2018 is a year that changed me. I was wrapping up my last semester of seminary along with my last semester of serving with a ministry that I loved. It was a stressful time of school and it was a trying time emotionally as I navigated finding closure with a season of ministry that had been equal parts good and hard. All of that was compiled with the weight of anxiety as to what was next for us – a longing to serve in college ministry without any leads while also being in a tight place financially. Let’s say the 30ish lbs I gained in 5 months was nothing compared to the emotional weight on my chest.
And then came an opportunity for Micah to take a new job in a new city – which was equal parts exciting, scary and confusing.
And then came a friendship breakup that came out of no where and crushed me like nothing I’ve ever experienced.
And then came an unplanned pregnancy.
And then came a miscarriage days later.
I was a mess in every sense of the word.
I needed help.
After months of praying with Micah about the help I needed, we agreed that 2019 would be the year when I started going to counseling.
While I am thankful that I began my mental health journey on the back end of a very heavy year of my life, the truth is that I should have started it years prior.

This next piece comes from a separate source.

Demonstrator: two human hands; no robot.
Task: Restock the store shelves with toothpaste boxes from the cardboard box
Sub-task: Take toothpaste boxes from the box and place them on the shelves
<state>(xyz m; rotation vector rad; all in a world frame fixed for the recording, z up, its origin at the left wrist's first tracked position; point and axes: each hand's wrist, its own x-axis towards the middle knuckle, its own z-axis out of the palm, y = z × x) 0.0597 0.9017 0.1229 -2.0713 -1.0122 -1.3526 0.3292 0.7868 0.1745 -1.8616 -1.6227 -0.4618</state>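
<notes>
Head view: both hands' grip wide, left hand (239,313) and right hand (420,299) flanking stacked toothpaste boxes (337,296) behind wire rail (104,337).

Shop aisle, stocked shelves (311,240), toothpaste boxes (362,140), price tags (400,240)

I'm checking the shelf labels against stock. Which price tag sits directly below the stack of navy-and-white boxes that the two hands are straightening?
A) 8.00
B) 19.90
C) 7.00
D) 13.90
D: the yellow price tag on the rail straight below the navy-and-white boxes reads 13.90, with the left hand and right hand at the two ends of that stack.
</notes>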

The writing had been on the wall in a variety of fonts and colors – a 5 month season of panic attacks in my church parking lot before service every Sunday in late 2012/2013, crippling social anxiety that led to uncontrollable tears in situations like important job interviews or during the “greeting” time at a new church, fears of abandonment that impacted my marriage in early years based solely on childhood trauma and literally nothing my husband did or said could take it away – all of this and more brought on layers and layers of shame because as a Christ follower navigating a call to ministry, “I should be stronger than this.”
That’s the thing about unhealed wounds – they fester and linger no matter how many bandaids you use to hide them away.
We can’t just seek a temporary fix if we want to move forward – we have to seek healing and that takes hard work.
After a little break, my girl Kate and I have picked things up again meeting every other week. The work we did in 2019 made a world of difference and gave me tools I needed to navigate grief related anxiety but there are wounds I bandaged up decades ago and tucked away that need to be healed if I really want to move forward.
Why am I telling you all of this?
Because I know that someone reading this has been slapping bandaids on old wounds for a long time and I want you to know that sometimes the strongest faith we can muster is in the work of gifted therapists. Don’t mistake my words as saying that faith is God is not sufficient – that is not at all what I’m saying. What I know is true is that God has gifted people with the ability to sit with us in our pain and to walk with us through the healing work He provides through therapy. Just as we were created for community with one another, we were never meant to walk through the pain that life has thrown our way all by ourselves.
If we really want to move forward and experience the fullness of God’s good gifts in this life, we have to do the hard work of seeking help in addressing unhealed wounds.
This is the good and the hard truth.